それどころか、ワーグナーの波瀾万丈の人生は、(同年代のヴェルディほど貧乏で苦労したわけではないにせよ)自らの芸術的志向をどう表現するかについて、悩み続けた。ドレスデンで革命に参加した劇場の音楽監督は、間一髪のところで逮捕を免れ、亡命先で逃亡生活を余儀なくされる。この映画は、そのようなドレスデン時代から晩年までを描く大作だが、全部で7時間にも達するすべてを上演するわけではなく、チューリヒからヴェネツィアに至り再びスイスに戻るまでの放浪生活を描く第1部のみの(中途半端な)上映会であった。
ライプチヒで生まれたワーグナーにも、その少年時代や音楽学生の時代があったが、ここでのワーグナーはすでに「リエンツィ」の成功でヨーロッパに名前を知られ、歌手のミンナとも結婚をした後の、いわば「大人としての人生」から始まる。そのせいか、全体に漂う冷静さがまずは映画を見るものを少し退屈にさせる。加えてこの映画では、音楽的なシーンが少ない。ローエングリンなどの名作を生み出すことは、映画の中では基礎知識として持ち合わせていることさえ前提となる。
ショルティの指揮する音楽が随所に使われ、その音楽もわざわざ映画用に録音されたというこだわりだが、オペラのシーンは避けるように乏しく、マイアベーアとの出会いも、パリでの極貧生活も描かれていない。ここではそういったことを前提に知っている人が、さらにどのような雰囲気でマチルダとの交際に及んだか、といったシーンを興味深く見ることとなる。だがそのような知識がないと、かなり偏った部分がつなぎあわされ、しかも漠然としたものになるのではないかと思われた。
会場には数多くの客が2階席にまで入り、しかも上演前にはゲストによるプレトークも行なわれた。映画館専用のホールではない上映会で、このような客の入りは結構なものである。ヴェネツィアでの生活に見切りをつけ、スイスに向かうところで突然中断された客は、そうはいうものの少しずつ全体を楽しみつつあったところに水を差された格好で、溜息が漏れた。ヴェーゼンドンク夫妻との諍いあたりから、少しずつ面白くなってきたのに、というわけである。
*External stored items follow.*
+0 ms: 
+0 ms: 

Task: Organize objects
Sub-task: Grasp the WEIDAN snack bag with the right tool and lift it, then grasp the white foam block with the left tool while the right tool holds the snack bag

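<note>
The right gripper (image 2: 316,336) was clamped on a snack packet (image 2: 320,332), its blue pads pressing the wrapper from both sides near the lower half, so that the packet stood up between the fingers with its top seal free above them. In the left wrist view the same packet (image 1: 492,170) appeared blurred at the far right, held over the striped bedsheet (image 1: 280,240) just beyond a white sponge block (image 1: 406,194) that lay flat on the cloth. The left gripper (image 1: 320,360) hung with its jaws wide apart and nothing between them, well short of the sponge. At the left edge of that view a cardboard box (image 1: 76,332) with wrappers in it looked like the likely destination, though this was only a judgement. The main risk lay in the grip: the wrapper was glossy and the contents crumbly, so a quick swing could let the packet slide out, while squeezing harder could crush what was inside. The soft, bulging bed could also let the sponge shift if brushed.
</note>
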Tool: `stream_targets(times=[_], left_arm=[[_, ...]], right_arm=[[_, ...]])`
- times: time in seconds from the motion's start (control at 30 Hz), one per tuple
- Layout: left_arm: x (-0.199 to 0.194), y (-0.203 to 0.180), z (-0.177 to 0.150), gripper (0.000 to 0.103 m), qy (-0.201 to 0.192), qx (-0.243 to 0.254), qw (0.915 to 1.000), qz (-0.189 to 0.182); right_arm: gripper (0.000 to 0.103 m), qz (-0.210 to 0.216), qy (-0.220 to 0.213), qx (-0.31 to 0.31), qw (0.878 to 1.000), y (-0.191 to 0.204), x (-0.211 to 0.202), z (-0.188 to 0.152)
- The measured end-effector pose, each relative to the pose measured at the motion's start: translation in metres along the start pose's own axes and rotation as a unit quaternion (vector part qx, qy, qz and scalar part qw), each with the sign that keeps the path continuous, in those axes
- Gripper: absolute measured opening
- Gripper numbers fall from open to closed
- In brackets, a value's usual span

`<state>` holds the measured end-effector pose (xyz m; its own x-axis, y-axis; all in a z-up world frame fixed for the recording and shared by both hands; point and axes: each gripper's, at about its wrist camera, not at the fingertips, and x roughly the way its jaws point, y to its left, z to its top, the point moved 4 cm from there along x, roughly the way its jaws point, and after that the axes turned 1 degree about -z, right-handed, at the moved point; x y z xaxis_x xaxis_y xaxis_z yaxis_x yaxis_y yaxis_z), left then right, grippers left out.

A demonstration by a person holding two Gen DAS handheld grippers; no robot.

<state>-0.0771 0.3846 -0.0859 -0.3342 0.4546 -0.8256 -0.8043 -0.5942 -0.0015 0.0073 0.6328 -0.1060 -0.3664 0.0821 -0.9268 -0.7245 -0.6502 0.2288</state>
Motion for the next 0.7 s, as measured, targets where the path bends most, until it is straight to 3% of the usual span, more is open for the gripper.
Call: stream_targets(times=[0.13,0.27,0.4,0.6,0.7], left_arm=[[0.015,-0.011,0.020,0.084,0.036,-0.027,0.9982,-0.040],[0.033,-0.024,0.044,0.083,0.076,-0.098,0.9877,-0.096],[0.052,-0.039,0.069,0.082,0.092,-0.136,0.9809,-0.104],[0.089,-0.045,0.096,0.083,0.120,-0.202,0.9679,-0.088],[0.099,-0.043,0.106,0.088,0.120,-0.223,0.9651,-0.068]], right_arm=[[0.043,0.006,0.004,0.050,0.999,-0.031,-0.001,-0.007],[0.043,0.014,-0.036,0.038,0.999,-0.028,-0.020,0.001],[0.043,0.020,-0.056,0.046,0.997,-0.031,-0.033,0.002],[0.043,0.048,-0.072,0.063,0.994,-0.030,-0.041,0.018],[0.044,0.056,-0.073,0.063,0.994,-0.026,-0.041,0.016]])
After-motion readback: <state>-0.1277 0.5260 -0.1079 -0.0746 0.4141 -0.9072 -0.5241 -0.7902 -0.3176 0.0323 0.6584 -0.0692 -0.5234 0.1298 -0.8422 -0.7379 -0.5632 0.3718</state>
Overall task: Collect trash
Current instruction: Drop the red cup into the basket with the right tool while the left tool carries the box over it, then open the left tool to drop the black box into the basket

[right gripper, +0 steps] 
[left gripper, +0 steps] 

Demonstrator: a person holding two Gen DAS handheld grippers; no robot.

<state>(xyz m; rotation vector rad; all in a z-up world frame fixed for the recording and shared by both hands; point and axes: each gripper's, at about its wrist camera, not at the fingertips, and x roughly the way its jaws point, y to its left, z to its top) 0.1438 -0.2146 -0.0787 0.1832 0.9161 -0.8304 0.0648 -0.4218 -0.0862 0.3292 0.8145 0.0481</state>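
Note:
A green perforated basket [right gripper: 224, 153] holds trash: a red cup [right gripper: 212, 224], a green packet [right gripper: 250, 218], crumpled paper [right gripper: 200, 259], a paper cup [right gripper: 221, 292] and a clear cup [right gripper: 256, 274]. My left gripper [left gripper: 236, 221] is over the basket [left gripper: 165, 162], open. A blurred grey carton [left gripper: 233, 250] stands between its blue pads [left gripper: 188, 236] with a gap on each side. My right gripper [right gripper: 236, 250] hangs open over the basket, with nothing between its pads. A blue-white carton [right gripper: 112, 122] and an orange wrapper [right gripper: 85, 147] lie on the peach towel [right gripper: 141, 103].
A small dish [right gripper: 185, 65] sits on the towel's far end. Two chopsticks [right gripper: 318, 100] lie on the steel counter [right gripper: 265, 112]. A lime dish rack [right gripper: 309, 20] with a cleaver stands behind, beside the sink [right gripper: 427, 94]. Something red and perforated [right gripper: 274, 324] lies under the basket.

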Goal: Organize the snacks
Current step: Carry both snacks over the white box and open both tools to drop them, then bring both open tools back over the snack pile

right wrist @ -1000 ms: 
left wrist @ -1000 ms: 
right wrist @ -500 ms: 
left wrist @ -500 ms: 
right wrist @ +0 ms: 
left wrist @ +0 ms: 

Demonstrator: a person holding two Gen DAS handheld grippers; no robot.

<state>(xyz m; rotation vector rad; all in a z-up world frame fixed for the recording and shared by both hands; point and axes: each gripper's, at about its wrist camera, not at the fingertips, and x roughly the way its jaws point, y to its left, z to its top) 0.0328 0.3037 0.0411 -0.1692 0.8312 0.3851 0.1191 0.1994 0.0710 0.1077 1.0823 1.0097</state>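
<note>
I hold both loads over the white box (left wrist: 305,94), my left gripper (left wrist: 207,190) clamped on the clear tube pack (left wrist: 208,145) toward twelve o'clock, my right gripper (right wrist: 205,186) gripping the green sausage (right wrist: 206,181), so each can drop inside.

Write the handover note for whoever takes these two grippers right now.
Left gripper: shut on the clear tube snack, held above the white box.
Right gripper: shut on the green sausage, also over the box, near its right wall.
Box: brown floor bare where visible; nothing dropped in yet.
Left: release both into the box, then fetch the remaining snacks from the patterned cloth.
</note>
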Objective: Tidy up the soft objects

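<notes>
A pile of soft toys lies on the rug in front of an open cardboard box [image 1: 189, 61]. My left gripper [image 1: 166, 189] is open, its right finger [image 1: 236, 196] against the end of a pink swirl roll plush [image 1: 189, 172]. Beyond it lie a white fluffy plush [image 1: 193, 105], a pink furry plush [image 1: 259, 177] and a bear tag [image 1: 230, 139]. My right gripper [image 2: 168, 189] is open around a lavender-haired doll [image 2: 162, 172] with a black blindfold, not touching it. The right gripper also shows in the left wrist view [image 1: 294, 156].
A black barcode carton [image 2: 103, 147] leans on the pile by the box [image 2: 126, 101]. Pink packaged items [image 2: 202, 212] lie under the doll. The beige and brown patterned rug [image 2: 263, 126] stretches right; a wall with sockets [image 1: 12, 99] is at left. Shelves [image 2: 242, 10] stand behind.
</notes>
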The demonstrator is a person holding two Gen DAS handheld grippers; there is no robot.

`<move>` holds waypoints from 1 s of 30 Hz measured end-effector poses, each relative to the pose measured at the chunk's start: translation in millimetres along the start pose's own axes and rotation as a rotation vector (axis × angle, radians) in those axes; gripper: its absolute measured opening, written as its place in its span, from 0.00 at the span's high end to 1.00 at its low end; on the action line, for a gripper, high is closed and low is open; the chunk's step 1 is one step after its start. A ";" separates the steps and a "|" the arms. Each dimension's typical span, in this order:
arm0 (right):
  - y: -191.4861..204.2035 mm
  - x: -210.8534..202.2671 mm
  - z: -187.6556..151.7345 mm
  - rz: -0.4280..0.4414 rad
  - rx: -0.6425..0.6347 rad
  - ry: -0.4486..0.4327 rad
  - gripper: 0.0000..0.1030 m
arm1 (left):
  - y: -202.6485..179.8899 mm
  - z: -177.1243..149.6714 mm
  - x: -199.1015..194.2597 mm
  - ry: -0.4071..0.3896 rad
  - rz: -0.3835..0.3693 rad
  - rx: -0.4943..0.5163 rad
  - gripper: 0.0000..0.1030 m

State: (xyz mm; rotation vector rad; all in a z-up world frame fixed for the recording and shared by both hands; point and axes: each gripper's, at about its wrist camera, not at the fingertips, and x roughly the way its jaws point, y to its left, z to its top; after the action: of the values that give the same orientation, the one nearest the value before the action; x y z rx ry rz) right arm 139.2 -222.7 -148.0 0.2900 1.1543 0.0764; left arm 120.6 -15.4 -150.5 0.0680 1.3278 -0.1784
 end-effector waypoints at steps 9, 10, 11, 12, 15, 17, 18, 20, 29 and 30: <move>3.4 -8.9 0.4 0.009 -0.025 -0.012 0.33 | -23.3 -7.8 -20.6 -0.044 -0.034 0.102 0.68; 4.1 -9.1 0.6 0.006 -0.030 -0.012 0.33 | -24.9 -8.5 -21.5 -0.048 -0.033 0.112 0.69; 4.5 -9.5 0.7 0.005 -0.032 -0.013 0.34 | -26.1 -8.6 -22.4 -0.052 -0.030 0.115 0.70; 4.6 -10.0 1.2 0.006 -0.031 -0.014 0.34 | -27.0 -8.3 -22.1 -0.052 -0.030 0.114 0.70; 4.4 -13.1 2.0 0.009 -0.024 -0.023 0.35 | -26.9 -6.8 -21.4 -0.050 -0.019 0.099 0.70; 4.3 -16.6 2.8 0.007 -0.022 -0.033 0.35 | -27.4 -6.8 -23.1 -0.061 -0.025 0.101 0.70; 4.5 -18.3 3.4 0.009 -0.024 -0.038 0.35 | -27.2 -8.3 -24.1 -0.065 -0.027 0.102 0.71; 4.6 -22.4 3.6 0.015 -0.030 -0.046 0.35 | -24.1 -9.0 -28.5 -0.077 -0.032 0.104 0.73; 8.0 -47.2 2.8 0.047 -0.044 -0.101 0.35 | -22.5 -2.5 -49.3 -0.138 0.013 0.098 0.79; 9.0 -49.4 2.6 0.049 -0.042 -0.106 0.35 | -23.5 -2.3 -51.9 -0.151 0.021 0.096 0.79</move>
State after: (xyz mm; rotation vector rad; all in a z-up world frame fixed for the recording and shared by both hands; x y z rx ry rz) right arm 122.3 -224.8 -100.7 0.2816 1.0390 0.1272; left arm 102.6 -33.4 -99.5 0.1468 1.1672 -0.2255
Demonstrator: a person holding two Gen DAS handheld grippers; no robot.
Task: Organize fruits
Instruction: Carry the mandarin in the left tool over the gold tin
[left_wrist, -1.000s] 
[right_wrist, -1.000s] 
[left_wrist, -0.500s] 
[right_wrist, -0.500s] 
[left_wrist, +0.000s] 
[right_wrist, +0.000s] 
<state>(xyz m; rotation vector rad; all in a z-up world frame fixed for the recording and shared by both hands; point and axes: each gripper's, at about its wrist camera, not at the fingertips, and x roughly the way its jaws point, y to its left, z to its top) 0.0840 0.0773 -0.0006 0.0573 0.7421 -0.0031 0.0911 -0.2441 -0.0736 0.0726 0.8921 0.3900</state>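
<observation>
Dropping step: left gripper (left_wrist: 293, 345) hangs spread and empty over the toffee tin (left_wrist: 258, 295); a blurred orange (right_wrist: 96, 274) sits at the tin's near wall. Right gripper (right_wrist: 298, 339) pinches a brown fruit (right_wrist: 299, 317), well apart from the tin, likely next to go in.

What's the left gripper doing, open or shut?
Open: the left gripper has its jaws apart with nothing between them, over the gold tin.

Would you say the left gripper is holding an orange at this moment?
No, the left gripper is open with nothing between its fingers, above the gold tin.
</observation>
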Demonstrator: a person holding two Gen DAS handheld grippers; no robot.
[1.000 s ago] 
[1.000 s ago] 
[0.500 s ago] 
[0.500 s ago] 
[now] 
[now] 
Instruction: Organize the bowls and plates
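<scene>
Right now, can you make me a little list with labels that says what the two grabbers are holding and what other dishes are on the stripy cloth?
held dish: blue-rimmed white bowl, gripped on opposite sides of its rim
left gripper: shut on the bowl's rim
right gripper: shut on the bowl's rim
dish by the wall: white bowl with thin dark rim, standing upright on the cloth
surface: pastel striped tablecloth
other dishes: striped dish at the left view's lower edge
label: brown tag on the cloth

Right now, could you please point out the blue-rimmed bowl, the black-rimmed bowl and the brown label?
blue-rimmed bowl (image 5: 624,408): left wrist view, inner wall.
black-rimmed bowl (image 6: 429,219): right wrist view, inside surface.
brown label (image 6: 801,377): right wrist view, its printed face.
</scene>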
だが私にとって、この「トリスタンとイゾルデ」が誕生するきっかけとなった出来事が、一流の俳優によって演じられたシーンを見ることによって、この夏に予定している「トリスタン」の映画上映に向けた予習を行うことが出来た。それからミンナという最初の妻は、やはり可哀想だなとも思った。芸術家の人生とは、やはり一般の生活とは違うものである。そうであると思えば思うほど、もう少し狂気じみた風に描かれていくのかと思ったが、この映画でのワーグナーは、少しとらえどころのない紳士である。もしかするとこれが実際に近かったのかも知れない。
ワーグナーを描いた映画は、しかしながらそう多くはない。そしてこの長編大作が、かなりの資金と工程を費やして撮られた数少ない映画である。今回の上映はディレクターズ・カットで、従来の編集済みのものではない、というのが売りである。だが、第1部のみを上映しておいて、あとはDVDを買ってくださいというのは、どうもいただけない。